Dono de Facebook, Instagram, WhatsApp e Threads, Mark Zuckerberg sucumbiu ao trumpismo. Ao anunciar a mudança considerada a mais relevante desde a criação de suas redes, afirmou que "as recentes eleições também parecem um ponto de inflexão cultural na direção de, outra vez, priorizar o discurso (de "liberdade de expressão").
Se alguém tinha dúvida, depois do anúncio, o presidente eleito dos Estados Unidos, Donald Trump, foi perguntado se suas ameaças a Zuckerberg haviam influenciado na decisão e ele respondeu "provavelmente" (chece aqui). É fácil perceber quanto a "liberdade de expressão" foi decisiva para a medida: zero. Foi uma adesão incondicional e condicionada.
No vídeo de Zuckerberg não fica claro, mas no comunicado por escrito da Meta, sim: a decisão só é válida para os EUA – ao menos por enquanto. "Vamos encerrar o atual programa de checagem terceirizado nos EUA e mudar para um programa de notas da comunidade", afirma o texto publicado pela Meta (leia original em inglês clicando aqui).
Se incluísse a União Europeia, que tem rigorosa regulação das redes, a Meta poderia enfrentar multas de até 6% do faturamento global, hoje ao redor de US$ 3 bilhões – de multa, não de faturamento, é bom esclarecer.
Mas países menos blindados podem ser alvo no futuro. A cobrança de cumprimento de regras feita pelo Supremo Tribunal Federal (STF) no caso do X foi alvo de um trecho do vídeo: "Os países latino-americanos têm tribunais secretos que podem ordenar às empresas que retirem as coisas ("things" no original) discretamente". Tribunais secretos?
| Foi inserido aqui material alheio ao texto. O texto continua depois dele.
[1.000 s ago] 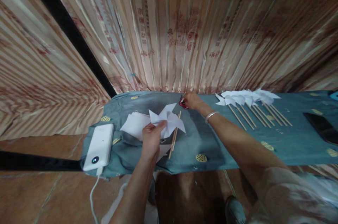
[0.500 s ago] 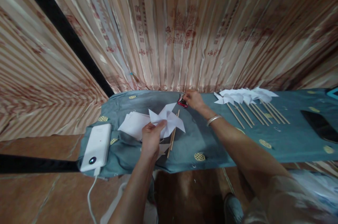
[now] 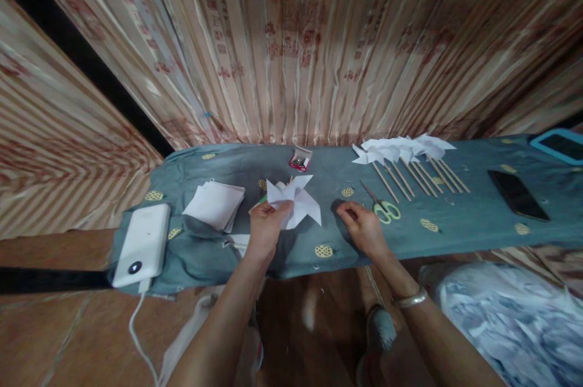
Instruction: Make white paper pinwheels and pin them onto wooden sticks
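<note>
Striped, red-printed curtains (image 3: 291,95) hang behind a cloth-covered table (image 3: 473,223) above brown tiled floor (image 3: 31,332)

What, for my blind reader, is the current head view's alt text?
Left hand holding a paper pinwheel over a patterned cloth; right hand pinched near scissors. Stacked paper lies left, a red box behind, a row of pinwheels on sticks right.

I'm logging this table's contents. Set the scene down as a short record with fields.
Left hand: holds a white paper pinwheel
Right hand: fingers pinched near the scissors; anything between them is too small to tell
Left side: paper stack, white device
Back: small open red box
Right side: pinwheels on sticks, dark phone
</note>
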Demonstrator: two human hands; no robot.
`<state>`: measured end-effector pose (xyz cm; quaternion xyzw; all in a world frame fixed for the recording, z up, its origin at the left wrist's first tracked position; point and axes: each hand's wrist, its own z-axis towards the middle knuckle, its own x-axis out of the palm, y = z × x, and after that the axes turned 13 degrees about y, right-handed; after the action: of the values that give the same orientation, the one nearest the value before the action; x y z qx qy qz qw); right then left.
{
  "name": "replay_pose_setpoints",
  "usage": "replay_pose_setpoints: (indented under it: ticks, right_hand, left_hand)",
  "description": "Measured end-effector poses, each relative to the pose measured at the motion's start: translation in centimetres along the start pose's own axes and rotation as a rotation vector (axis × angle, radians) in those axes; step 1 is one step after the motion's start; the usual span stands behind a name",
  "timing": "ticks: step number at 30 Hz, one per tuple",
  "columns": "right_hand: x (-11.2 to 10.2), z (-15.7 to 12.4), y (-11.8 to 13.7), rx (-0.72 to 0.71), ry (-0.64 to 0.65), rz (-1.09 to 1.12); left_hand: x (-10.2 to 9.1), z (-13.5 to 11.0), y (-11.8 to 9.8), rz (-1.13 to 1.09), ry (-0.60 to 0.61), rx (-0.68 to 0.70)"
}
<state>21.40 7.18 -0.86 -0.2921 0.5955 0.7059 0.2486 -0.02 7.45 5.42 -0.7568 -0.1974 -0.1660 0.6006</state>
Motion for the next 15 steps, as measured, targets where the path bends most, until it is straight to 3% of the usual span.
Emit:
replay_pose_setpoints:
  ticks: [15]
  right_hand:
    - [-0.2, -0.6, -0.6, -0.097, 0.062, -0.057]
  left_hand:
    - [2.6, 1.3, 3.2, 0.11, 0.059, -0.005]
Só o trecho final explica:
— Vamos trabalhar com o presidente Trump para nos opor ("push back" no original) aos governos de todo o mundo.
As mudanças têm outros quatro pontos, todos alinhados abordados no vídeo de Zuckerberg:
1. Simplificar as políticas de conteúdo e "nos livrar de um monte ('a bunch' no original) de restrições" em temas como imigração e gênero ". Por quê? "Estão fora de sintonia com o discurso dominante".
2. Mudar a política de redução de erros para filtrar apenas "violações ilegais e de alta gravidade". A causa? Os filtros eram "responsáveis pela grande maioria da censura".
3. Os algoritmos de Facebook, Instagram e Threads deixam de reduzir a visibilidade de assuntos políticos. Zuckerberg disse que "a comunidade pediu para ver menos política porque isso estava deixando as pessoas estressadas", mas agora isso mudou. A justificativa? "Parece que estamos em uma nova era".
4. A Meta vai transferir as equipes de moderação de conteúdo "para fora da Califórnia" (Estado que costuma votar no Partido Democrata) e levar a "revisão de conteúdo baseada nos EUA" para o Texas (que costuma dar maioria ao Partido Republicano). O motivo? "Nos ajudará a construir confiança para realizar este trabalho em locais onde há menos preocupação com o preconceito das nossas equipes".
Para lembrar
A coluna já mencionou estudo do respeitado Massachusetts Institute of Technology (MIT) segundo o qual uma informação falsa tem em média 70% mais de probabilidade de ser compartilhada do que uma notícia verdadeira, que consome seis vezes mais tempo do que as fake news para atingir meras 1,5 mil pessoas (veja as conclusões de 2018 clicando aqui).
Ainda segundo esse levantamento, o discurso de ódio engaja mais do que vídeo de gatinho. Desperta mais reações, de compartilhamentos a novas postagens. Ex-funcionários do Facebook expuseram que os algoritmos que regulam a disseminação das postagens alimentam conteúdos violentos para gerar mais engajamento (clique aqui para ler uma das mais recentes, de Frances Haugen em 2021).
Sem regulação nas redes sociais e com excesso de tolerância ao intolerável, a campanha eleitoral espelha uma arriscada elevação de tom na vida cotidiana. A regulação das redes sociais não é diferente do controle ao qual estão submetidas todas as demais atividades. Não é censura, é responsabilização. Como agora todos os envolvidos no absurdo episódio devem ser, tanto por agressão física quanto por agressão verbal.